Há minorias que lutam pela reforma agrária e o próprio episcopado toma posição  com muita força nas suas declarações . Mas as elites sociais e as classes médias que se dizem católicas e as vezes praticam e recebem os  sacramentos regularmente, não querem saber de reforma agrária. Há cristãos  que lutam também pela libertação  das favelas e de todas as habitações insalubres, mas a massa dos católicos não se move e continua elegendo governantes que não ser dedicam a essas tarefas primordiais.
Podemos perguntar-nos se nas paróquias há realmente muito interesse em entrar nessas  lutas. Não se nota muito. Então  a nível teórico a Igreja quer reforma agrária, reforma urbana, salário justo, mas na prática nas paróquias e nas instituições  da Igreja, esses  assuntos não têm importância. Na prática a Igreja se confunde com as atividades religiosas e não está a serviço da humanidade, não  busca a sua libertação. Como fazer para conseguir a libertação  da instituição tão apegada à estrutura social estabelecida e às classes sociais dominantes ? Eis o drama.
Quem é pobre?
Os ricos sempre procuraram desviar o sentido do evangelho. Inventaram o conceito de pobreza espiritual. Pobres seriam os que não estão  apegados à riqueza, os que não se sentem ricos, os que têm sentimentos de compaixão pelos pobres. Interpretam o versículo de Mateus sobre os pobres em espírito como se o espírito fosse o imaterial,o mental, o psicológico. Mas o espírito é vento, força, tempestade como no dia de Pentecostes. Os pobres no espírito são os que são animados pelo Espírito. Não  são os pobres sentimentalmente.
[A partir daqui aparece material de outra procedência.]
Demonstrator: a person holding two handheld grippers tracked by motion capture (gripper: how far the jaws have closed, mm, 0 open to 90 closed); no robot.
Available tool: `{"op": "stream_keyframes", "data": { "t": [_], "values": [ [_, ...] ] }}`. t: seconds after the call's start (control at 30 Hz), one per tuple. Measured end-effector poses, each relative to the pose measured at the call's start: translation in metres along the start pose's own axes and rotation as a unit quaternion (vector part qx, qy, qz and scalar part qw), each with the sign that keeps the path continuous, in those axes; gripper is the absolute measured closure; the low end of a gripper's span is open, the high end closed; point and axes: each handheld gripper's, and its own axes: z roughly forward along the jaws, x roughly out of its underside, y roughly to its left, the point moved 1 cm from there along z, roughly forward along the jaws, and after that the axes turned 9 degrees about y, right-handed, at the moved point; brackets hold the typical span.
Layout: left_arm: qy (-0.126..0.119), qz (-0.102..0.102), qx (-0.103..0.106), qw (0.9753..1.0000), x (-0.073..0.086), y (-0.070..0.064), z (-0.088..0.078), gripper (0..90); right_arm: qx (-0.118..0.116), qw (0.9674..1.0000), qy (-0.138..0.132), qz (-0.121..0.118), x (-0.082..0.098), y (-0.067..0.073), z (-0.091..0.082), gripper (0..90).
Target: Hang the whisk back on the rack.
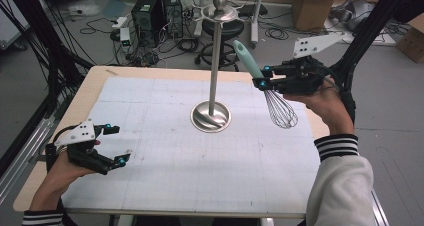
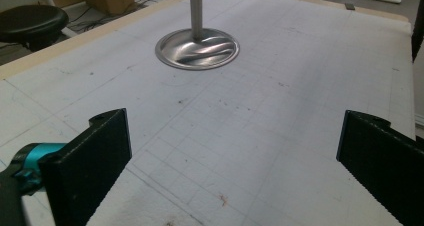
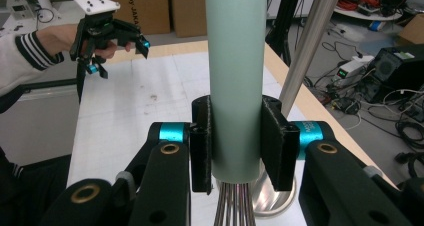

Os verdadeiros pobres sabem que são pobres. Não se perguntam quem é pobre. Sabem que são pobres. Os ricos buscam subterfúgios para definir em forma complicada a pobreza de tal maneira que não se sintam denunciados como os ricos do evangelho. Se alguém duvida se é pobre ou rico, com certeza é rico porque um pobre não duvida, mas sabe muito bem o que é pobreza. Os pobres são a verdadeira Igreja, o verdadeiro povo de Deus ainda que a sua presença no sistema religioso possa ser muito fraca. Encontram-se nos grandes santuários de romarias populares. Não se encontram nas igrejas paroquiais e muitas vezes nem sequer nas capelas. Mas Jesus sabe reconhecê-los e os integra no seu corpo como o verdadeiro povo de Deus. Jesus luta pela sua libertação no meio deles.